◆ Task details
Word for word, reproduce the listing that follows, excluding any pictures it contains.

◆ Available data
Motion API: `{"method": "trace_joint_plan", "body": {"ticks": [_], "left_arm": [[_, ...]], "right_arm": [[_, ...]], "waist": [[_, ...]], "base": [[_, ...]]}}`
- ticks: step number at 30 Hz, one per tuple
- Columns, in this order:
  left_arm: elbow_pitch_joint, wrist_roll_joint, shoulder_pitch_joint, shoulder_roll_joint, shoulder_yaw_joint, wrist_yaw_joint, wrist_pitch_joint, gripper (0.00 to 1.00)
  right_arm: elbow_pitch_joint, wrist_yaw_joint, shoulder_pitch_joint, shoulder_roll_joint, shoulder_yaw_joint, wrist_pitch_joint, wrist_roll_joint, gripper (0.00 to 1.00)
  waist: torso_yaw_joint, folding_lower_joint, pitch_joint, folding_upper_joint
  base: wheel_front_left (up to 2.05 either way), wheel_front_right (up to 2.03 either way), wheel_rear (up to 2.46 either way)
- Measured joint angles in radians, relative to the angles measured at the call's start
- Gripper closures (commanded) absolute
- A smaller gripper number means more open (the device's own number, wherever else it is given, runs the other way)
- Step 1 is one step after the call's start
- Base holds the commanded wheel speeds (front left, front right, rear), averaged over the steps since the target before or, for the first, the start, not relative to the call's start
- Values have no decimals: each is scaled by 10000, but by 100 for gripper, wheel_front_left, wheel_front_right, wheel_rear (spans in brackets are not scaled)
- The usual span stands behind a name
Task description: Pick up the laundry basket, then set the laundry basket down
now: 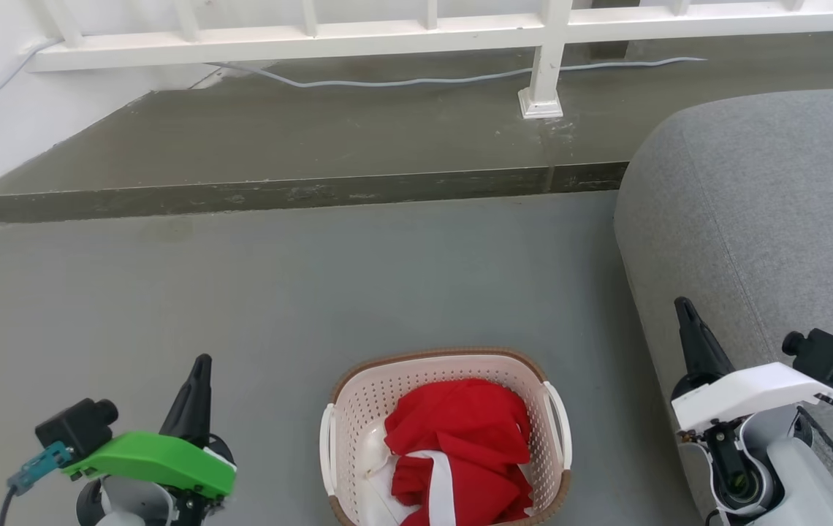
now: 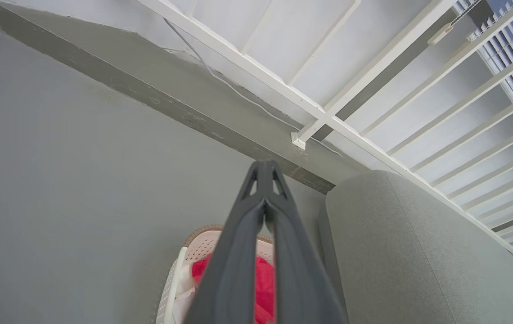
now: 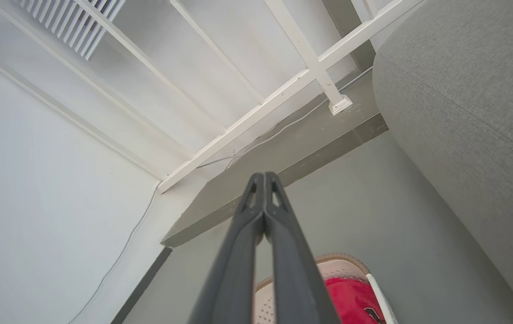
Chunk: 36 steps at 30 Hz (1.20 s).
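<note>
Head view: laundry basket (image 1: pixel 369 405) sits on floor (image 1: pixel 241 292) between my left claw (image 1: pixel 199 372) and right claw (image 1: pixel 685 314), touching neither. Both claws pressed together, empty.

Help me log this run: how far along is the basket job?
Done: nothing that shows; the basket, holding red cloth, sits on the floor. In hand: nothing; the left claw and right claw are shut, either side of it, not touching it. Left, it seems: grip, lift, set down.
</note>
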Motion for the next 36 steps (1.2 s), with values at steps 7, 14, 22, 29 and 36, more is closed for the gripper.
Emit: {"method": "trace_joint_plan", "body": {"ticks": [7,14,22,29,36], "left_arm": [[6,-886,0,-42,299,-2,278,100],[10,-1682,-1,-150,552,-73,487,100],[19,-2468,-1,-174,861,-79,794,100],[35,-3223,-2,-213,1141,-88,984,100],[52,-3981,-5,-245,1415,-92,1248,100]], "right_arm": [[-35,59,0,71,-322,268,951,100],[-46,102,0,119,-610,491,1770,100],[-75,142,0,155,-932,796,2738,100],[-90,221,0,213,-1212,1012,3545,100],[-109,232,0,301,-1490,1279,4405,100]], "waist": [[35,0,-35,0],[67,0,-67,0],[103,0,-103,0],[134,0,-134,0],[165,0,-166,0]], "base": [[0,0,0],[0,0,0],[0,0,0],[0,0,0],[0,0,0]]}}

◆ Solved exercise
Motion API: `{"method": "trace_joint_plan", "body": {"ticks": [_], "left_arm": [[_, ...]], "right_arm": [[_, ...]], "waist": [[_, ...]], "base": [[_, ...]]}}`
- ticks: step number at 30 Hz, one per tuple
- Columns, in this order:
  left_arm: elbow_pitch_joint, wrist_roll_joint, shoulder_pitch_joint, shoulder_roll_joint, shoulder_yaw_joint, wrist_yaw_joint, wrist_pitch_joint, gripper (0.00 to 1.00)
  right_arm: elbow_pitch_joint, wrist_yaw_joint, shoulder_pitch_joint, shoulder_roll_joint, shoulder_yaw_joint, wrist_pitch_joint, wrist_roll_joint, gripper (0.00 to 1.00)
  waist: torso_yaw_joint, folding_lower_joint, pitch_joint, folding_upper_joint
  base: wheel_front_left (up to 2.05 either way), wheel_front_right (up to 2.03 either way), wheel_rear (up to 2.46 either way)
- Measured joint angles in radians, relative to the angles measured at the call's start
- Gripper closures (commanded) absolute
- A smaller gripper number means more open (the device's own number, wherever else it is given, runs the other way)
- Step 1 is one step after the call's start
- Base holds the commanded wheel speeds (front left, front right, rear), averaged over the steps since the target before or, for the first, the start, not relative to the call's start
- Values have no decimals: each is scaled by 10000, but by 100 for gripper, wheel_front_left, wheel_front_right, wheel_rear (spans in brackets are not scaled)
- The usual span stands behind a name
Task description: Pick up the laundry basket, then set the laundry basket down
now: 
now: 
now: 
Chunk: 36 steps at 30 Hz (1.20 s).
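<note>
Head view: laundry basket (image 1: pixel 369 405) sits on floor (image 1: pixel 241 292) between my left claw (image 1: pixel 199 372) and right claw (image 1: pixel 685 314), touching neither. Both claws pressed together, empty.

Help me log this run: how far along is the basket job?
Done: nothing that shows; the basket, holding red cloth, sits on the floor. In hand: nothing; the left claw and right claw are shut, either side of it, not touching it. Left, it seems: grip, lift, set down.
</note>
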Motion for the next 36 steps (1.2 s), with values at steps 7, 14, 22, 29 and 36, more is closed for the gripper.
Emit: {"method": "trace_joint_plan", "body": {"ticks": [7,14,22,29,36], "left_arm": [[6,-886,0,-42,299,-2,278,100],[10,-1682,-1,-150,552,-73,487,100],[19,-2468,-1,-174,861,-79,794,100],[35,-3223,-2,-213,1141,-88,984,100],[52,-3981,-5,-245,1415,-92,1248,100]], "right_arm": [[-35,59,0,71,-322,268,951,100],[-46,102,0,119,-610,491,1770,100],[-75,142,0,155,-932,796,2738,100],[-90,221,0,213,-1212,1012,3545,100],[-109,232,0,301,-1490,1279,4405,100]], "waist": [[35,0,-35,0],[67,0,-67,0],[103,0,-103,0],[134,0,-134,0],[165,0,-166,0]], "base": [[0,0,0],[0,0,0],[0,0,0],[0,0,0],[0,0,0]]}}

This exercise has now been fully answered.